### WORK ORDER
Gather, from the data below, each line in which the word "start" occurs.

+ + + +

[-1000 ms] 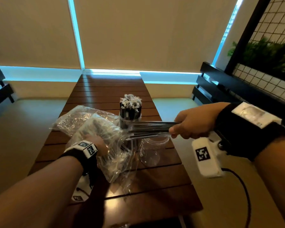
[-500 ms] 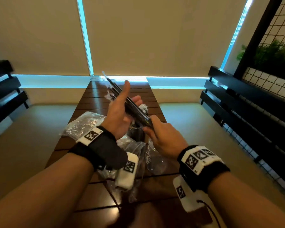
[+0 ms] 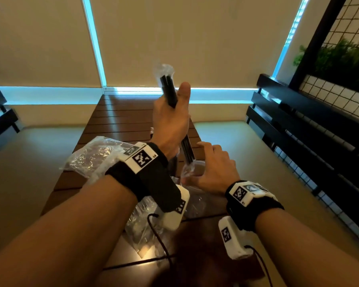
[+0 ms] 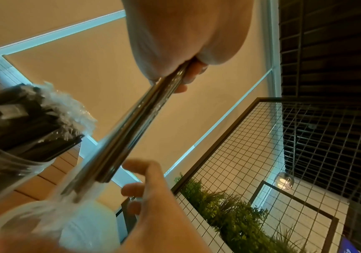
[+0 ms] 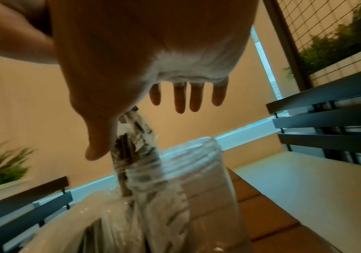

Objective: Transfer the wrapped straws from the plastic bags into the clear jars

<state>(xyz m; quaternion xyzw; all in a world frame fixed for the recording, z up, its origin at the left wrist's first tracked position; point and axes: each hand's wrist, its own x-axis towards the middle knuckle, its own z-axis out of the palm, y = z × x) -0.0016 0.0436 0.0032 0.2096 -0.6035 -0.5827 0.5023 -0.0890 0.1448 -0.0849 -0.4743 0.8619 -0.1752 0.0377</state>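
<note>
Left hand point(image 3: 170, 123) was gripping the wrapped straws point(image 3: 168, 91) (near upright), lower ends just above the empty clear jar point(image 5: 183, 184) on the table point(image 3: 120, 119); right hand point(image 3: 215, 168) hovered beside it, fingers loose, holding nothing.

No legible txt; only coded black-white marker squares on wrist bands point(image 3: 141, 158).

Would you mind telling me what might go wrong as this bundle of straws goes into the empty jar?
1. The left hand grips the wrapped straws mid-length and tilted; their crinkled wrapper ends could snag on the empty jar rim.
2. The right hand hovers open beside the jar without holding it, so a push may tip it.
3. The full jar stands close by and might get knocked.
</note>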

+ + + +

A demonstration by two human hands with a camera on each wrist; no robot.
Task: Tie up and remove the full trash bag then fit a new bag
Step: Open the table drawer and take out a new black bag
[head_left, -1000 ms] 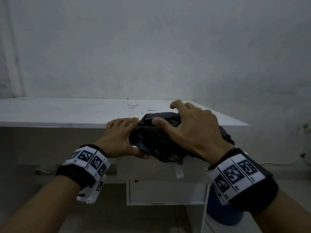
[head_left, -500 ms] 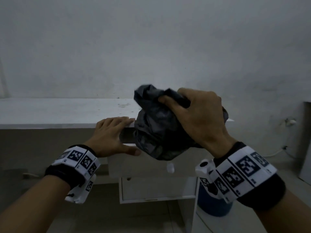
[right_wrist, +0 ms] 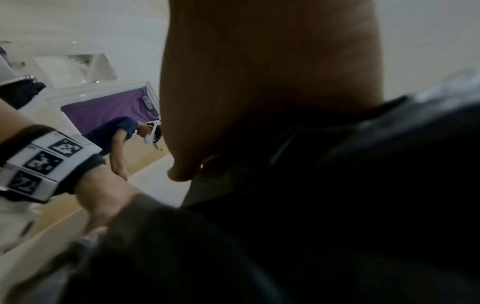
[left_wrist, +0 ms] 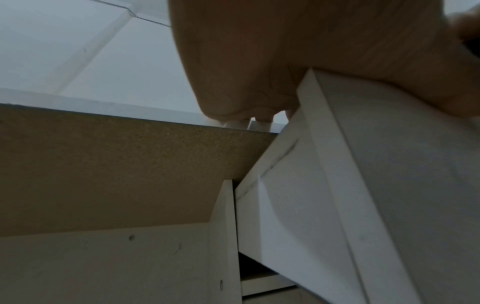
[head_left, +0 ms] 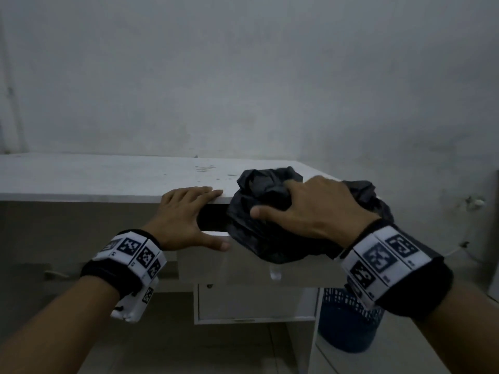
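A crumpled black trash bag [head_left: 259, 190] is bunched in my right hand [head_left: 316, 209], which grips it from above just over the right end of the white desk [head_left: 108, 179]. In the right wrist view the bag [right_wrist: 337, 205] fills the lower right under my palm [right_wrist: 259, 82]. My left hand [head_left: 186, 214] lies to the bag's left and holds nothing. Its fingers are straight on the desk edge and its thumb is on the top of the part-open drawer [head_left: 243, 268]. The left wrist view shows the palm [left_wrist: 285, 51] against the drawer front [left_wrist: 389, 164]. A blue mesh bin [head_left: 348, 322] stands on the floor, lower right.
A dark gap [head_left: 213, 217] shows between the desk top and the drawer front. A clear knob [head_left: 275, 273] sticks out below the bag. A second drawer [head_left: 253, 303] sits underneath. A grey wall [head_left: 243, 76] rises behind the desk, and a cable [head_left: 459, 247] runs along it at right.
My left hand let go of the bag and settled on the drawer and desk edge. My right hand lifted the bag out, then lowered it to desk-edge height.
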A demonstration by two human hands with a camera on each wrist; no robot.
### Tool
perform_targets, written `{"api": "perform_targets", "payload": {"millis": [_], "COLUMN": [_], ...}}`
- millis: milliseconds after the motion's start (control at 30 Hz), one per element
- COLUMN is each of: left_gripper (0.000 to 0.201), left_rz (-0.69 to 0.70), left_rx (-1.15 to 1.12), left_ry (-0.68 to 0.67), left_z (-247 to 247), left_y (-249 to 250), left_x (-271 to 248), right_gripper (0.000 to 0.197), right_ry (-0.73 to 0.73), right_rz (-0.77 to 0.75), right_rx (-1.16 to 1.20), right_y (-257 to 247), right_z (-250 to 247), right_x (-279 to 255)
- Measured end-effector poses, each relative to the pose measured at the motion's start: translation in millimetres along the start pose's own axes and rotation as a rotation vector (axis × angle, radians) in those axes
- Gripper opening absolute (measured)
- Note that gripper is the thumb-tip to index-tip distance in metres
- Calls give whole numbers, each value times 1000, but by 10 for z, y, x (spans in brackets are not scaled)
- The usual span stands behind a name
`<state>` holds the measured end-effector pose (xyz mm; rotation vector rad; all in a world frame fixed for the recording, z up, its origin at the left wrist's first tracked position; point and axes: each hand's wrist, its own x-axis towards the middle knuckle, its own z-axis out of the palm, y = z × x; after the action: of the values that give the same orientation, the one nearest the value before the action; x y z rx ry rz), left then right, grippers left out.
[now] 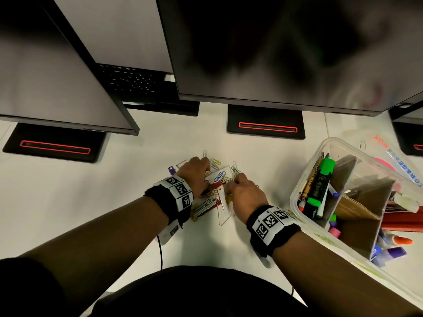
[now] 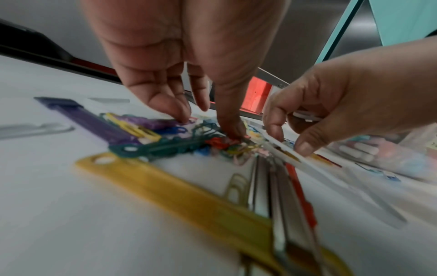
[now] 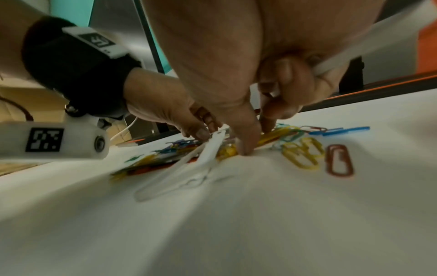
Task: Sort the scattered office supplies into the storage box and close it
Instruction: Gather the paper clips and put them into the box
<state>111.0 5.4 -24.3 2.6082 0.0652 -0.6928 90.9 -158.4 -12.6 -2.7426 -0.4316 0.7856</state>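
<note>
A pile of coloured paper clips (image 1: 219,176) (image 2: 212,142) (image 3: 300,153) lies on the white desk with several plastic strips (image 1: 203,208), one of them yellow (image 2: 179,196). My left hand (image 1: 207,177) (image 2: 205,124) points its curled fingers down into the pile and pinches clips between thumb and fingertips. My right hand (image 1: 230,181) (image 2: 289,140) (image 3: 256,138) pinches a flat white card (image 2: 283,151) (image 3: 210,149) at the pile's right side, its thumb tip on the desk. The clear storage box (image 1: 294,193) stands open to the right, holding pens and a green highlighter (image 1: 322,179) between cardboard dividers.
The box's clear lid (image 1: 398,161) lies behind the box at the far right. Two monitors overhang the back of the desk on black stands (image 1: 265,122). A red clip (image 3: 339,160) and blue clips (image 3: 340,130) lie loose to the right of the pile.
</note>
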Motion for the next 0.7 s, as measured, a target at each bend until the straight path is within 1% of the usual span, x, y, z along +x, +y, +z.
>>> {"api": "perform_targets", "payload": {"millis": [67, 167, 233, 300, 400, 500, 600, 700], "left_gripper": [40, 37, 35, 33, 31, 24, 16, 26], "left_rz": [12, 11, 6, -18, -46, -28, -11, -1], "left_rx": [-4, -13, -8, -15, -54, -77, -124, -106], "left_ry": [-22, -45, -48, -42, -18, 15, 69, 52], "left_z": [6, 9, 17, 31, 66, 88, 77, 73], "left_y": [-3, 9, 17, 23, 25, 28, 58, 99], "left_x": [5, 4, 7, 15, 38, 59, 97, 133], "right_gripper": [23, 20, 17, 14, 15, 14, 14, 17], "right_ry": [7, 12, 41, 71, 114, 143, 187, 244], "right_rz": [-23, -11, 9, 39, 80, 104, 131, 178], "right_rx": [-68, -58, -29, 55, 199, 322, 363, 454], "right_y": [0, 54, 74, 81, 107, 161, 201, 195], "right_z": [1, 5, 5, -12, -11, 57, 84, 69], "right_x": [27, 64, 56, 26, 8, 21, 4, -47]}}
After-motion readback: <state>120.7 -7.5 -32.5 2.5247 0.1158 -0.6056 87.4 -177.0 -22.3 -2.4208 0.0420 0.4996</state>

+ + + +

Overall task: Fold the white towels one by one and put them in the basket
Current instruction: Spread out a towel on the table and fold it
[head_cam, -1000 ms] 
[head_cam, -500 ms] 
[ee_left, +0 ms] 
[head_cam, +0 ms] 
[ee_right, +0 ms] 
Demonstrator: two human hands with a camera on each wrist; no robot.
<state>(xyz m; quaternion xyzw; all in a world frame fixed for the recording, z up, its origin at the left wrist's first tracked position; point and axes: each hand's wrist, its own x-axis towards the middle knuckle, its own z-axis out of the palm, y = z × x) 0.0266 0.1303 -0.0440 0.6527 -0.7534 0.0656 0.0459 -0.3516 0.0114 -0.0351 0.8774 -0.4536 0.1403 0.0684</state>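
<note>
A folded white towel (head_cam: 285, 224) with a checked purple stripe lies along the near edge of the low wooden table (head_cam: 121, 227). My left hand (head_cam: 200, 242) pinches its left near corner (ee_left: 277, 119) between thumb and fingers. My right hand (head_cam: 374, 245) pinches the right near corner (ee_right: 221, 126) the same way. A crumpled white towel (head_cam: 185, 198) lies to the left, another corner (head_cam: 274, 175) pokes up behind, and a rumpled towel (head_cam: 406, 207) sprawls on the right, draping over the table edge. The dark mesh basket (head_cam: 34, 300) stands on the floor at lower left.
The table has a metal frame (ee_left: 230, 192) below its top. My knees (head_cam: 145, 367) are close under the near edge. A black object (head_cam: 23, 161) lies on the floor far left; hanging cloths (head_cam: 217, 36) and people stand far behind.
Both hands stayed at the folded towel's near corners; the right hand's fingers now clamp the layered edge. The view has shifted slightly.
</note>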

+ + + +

### TASK ANSWER
- millis: milliseconds after the motion's start (control at 30 Hz), one per element
- Measured end-effector poses, each relative to the pose measured at the motion's start: translation in millimetres along the start pose's own axes and rotation as a rotation vector (axis × angle, radians) in those axes

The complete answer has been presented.